## EXERCISE
All of the data is to be set down again without alteration.
─── THE DATA
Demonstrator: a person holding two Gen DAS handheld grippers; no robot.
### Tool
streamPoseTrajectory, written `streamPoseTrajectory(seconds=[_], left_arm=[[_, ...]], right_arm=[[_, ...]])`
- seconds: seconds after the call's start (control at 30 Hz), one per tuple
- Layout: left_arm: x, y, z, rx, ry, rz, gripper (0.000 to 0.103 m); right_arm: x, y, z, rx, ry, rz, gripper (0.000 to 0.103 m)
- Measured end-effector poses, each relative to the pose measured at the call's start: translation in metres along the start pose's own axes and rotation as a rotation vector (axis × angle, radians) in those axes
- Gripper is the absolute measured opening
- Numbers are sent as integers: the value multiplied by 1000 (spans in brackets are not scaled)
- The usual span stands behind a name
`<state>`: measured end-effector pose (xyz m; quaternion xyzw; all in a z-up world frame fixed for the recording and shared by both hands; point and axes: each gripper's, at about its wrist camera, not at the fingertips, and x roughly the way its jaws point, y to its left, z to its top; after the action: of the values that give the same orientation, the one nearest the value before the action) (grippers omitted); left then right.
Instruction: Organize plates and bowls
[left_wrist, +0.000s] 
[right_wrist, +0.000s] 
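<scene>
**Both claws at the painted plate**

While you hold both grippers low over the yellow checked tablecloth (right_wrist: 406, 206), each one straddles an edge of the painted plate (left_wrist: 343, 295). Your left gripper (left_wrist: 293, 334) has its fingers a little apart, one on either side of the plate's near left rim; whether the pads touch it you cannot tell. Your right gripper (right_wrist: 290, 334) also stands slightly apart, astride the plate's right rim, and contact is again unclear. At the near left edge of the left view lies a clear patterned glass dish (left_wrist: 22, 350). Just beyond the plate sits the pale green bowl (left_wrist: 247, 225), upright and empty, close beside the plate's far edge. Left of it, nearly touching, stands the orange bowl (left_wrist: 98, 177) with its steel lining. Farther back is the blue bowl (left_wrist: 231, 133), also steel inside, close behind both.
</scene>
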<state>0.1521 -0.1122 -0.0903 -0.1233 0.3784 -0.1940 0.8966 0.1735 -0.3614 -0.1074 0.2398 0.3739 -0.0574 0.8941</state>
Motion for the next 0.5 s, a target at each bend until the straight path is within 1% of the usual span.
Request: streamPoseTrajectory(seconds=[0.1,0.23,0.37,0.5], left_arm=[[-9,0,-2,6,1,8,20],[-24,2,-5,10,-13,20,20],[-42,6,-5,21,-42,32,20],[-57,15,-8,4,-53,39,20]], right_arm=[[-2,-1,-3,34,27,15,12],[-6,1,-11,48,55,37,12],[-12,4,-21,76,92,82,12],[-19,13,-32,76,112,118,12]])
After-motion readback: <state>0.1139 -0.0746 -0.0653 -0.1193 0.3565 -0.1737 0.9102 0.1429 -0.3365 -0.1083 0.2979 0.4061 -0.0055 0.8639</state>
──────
## YOUR RESPONSE
Demonstrator: a person holding two Gen DAS handheld grippers; no robot.
### Tool
streamPoseTrajectory, written `streamPoseTrajectory(seconds=[_], left_arm=[[_, ...]], right_arm=[[_, ...]])`
- seconds: seconds after the call's start (control at 30 Hz), one per tuple
- Layout: left_arm: x, y, z, rx, ry, rz, gripper (0.000 to 0.103 m); right_arm: x, y, z, rx, ry, rz, gripper (0.000 to 0.103 m)
- Measured end-effector poses, each relative to the pose measured at the call's start: translation in metres along the start pose's own axes and rotation as a rotation vector (axis × angle, radians) in those axes
- Gripper is the absolute measured opening
- Numbers are sent as integers: the value multiplied by 1000 (spans in brackets are not scaled)
- The usual span stands behind a name
`<state>`: measured end-effector pose (xyz m; quaternion xyzw; all in a z-up world frame fixed for the recording and shared by both hands; point and axes: each gripper's, at about its wrist camera, not at the fingertips, and x roughly the way its jaws point, y to its left, z to its top; after the action: of the values that give the same orientation, the one nearest the value before the action) (grippers omitted); left then right.
Instruction: Organize plates and bowls
[left_wrist, +0.000s] 
[right_wrist, +0.000s] 
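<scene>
**Both claws at the painted plate**

While you hold both grippers low over the yellow checked tablecloth (right_wrist: 406, 206), each one straddles an edge of the painted plate (left_wrist: 343, 295). Your left gripper (left_wrist: 293, 334) has its fingers a little apart, one on either side of the plate's near left rim; whether the pads touch it you cannot tell. Your right gripper (right_wrist: 290, 334) also stands slightly apart, astride the plate's right rim, and contact is again unclear. At the near left edge of the left view lies a clear patterned glass dish (left_wrist: 22, 350). Just beyond the plate sits the pale green bowl (left_wrist: 247, 225), upright and empty, close beside the plate's far edge. Left of it, nearly touching, stands the orange bowl (left_wrist: 98, 177) with its steel lining. Farther back is the blue bowl (left_wrist: 231, 133), also steel inside, close behind both.
</scene>
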<state>0.1521 -0.1122 -0.0903 -0.1233 0.3784 -0.1940 0.8966 0.1735 -0.3614 -0.1074 0.2398 0.3739 -0.0574 0.8941</state>
Motion for the next 0.5 s, a target at each bend until the straight path is within 1% of the usual span.
Request: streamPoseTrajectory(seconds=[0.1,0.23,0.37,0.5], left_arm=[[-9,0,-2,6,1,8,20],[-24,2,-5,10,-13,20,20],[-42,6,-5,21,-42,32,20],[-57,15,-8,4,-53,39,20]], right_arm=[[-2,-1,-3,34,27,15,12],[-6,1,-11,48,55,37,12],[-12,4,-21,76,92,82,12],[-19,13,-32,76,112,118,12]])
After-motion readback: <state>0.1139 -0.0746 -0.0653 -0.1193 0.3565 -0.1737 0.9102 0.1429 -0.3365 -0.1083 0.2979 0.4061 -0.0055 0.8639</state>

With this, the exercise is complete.